Il résulte de ces constatations que la société SOLTECHNIC informée des contraintes liées à la configuration de l’immeuble et à son implantation a commis un manquement à son devoir de conseil afférent à la nature des travaux à effectuer, engageant sa responsabilité sur le fondement de l’article 1147 du code civil.
Le jugement déféré sera donc infirmé.
2/ sur la réparation du préjudice
Le préjudice subi par Z A du fait du manquement de la société SOLTECHNIC à son devoir de conseil réside dans la perte d’une chance d’avoir pû bénéficier des travaux de reprise généralisée des désordres survenus en 2002.
Considérant qu 'il résulte du rapport de l’expert judiciaire X qu’il existe un affaissement du dallage intérieur de l’habitation, la Cour, sur la base de l’estimation du coût des travaux effectuée en 2013 fixera à la somme de 50 000 euros le montant des dommages-intérêts alloués à Z A que la société SOLTECHNIC et son assureur la SA SMABTP seront condamnées solidairement à lui payer.

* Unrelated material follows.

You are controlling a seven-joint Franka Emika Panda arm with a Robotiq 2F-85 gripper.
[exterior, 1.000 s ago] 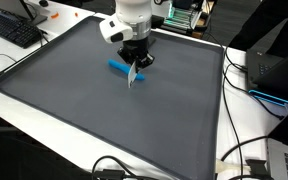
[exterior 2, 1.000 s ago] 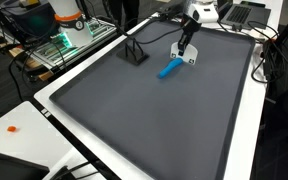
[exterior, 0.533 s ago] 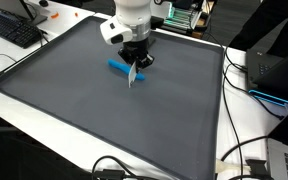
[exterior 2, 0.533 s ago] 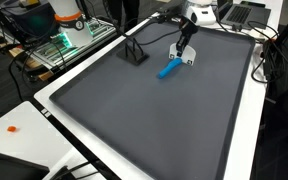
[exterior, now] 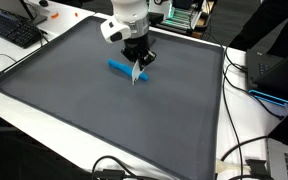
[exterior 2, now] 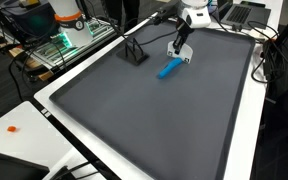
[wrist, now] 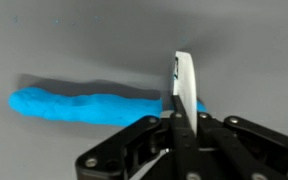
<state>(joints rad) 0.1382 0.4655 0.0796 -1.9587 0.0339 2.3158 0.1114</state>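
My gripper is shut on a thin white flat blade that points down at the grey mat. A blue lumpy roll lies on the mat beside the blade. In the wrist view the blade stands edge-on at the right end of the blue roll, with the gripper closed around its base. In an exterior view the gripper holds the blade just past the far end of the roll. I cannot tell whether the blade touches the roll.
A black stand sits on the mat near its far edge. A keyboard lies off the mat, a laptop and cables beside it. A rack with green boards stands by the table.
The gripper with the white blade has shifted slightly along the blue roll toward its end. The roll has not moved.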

3/ sur les autres demandes
La Cour estime devoir faire application des dispositions de l’article 700 du code de procédure civile au bénéfice de Z A et il convient de condamner la société SOLTECHNIC et son assureur la SA SMABTP solidairement à lui payer la somme de 3 000 €.
La société SOLTECHNIC et son assureur la SA SMABTP seront condamnées solidairement aux entiers dépens qui comprendront les frais de l’expertise judiciaire X et Me Y sera autorisé à faire application de l’article 699 du code de procédure civile.
PAR CES MOTIFS :
La Cour, après en avoir délibéré conformément à la loi, statuant par arrêt contradictoire prononcé par mise à disposition au greffe et en dernier ressort,
INFIRME en toutes ses dispositions le jugement déféré
STATUANT A NOUVEAU
CONDAMNE solidairement la SAS SOLTECHNIC et la SMABTP à payer à Z A la somme de 50 000 € à titre de dommages-intérêts.

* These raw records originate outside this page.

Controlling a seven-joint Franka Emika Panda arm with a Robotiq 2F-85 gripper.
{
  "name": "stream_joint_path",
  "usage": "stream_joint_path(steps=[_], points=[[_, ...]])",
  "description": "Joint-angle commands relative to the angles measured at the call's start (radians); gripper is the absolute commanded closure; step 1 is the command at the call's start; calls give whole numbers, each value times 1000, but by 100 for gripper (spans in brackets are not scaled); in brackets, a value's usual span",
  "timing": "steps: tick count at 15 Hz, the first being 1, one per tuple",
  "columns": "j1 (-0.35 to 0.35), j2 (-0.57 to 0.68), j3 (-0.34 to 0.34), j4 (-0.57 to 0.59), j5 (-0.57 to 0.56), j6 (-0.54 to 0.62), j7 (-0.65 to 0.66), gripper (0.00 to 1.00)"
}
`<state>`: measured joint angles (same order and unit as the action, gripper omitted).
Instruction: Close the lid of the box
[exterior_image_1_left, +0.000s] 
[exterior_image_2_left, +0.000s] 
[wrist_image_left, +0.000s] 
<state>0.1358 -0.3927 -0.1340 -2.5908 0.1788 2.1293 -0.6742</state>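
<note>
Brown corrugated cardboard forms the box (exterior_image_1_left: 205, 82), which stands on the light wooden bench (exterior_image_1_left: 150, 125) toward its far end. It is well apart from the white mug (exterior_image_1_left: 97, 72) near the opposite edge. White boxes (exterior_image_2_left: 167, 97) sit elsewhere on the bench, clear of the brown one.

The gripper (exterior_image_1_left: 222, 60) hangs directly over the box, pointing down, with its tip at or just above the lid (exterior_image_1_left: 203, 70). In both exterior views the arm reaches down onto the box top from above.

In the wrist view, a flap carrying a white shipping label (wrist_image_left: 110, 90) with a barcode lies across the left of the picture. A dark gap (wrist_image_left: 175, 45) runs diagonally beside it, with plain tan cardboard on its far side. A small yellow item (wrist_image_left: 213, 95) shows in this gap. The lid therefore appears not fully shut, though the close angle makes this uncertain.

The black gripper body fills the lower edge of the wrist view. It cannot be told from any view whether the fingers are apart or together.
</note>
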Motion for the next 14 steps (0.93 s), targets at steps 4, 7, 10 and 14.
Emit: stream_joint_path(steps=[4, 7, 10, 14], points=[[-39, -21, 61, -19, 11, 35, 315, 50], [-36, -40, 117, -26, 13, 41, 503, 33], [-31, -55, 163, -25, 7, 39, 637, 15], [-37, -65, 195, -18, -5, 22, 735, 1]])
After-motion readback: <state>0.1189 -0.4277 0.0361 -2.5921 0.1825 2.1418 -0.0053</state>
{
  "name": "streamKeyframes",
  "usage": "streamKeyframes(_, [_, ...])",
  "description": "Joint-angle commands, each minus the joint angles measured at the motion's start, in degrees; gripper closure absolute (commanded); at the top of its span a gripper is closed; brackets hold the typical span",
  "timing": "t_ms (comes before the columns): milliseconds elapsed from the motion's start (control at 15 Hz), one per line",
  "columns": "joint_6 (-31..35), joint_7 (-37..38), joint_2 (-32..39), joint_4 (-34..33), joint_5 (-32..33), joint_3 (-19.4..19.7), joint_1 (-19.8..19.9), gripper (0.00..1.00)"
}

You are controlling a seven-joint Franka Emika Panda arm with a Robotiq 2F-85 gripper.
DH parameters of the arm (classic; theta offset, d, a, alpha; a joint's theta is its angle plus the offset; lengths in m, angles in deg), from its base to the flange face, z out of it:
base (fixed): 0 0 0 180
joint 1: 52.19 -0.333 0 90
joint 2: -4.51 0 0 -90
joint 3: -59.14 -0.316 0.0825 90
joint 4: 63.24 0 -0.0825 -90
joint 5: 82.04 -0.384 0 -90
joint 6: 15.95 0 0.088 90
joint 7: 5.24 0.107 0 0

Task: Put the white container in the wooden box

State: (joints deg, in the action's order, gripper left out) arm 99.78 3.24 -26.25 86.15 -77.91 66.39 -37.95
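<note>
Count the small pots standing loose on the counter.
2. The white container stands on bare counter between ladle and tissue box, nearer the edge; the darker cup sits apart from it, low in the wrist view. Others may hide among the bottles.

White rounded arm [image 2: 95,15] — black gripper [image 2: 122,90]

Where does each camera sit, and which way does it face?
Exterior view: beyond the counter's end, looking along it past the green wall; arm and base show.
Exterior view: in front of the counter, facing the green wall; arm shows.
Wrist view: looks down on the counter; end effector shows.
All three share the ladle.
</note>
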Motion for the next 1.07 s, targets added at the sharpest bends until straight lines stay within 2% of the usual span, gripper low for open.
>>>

CONDAMNE solidairement la SAS SOLTECHNIC et la SMABTP à payer à Z A la somme de 3 000 € sur le fondement de l’article 700 du code de procédure civile
CONDAMNE solidairement la SAS SOLTECHNIC et la SMABTP aux entiers dépens de première instance et d’appel qui comprendront les frais de l’expertise judiciaire X et Me Y sera autorisé à faire application de l’article 699 du code de procédure civile.
Le présent arrêt a été signé par F G, présidente de chambre, et par D E, greffier, auquel la minute de la décision a été remise par le magistrat signataire.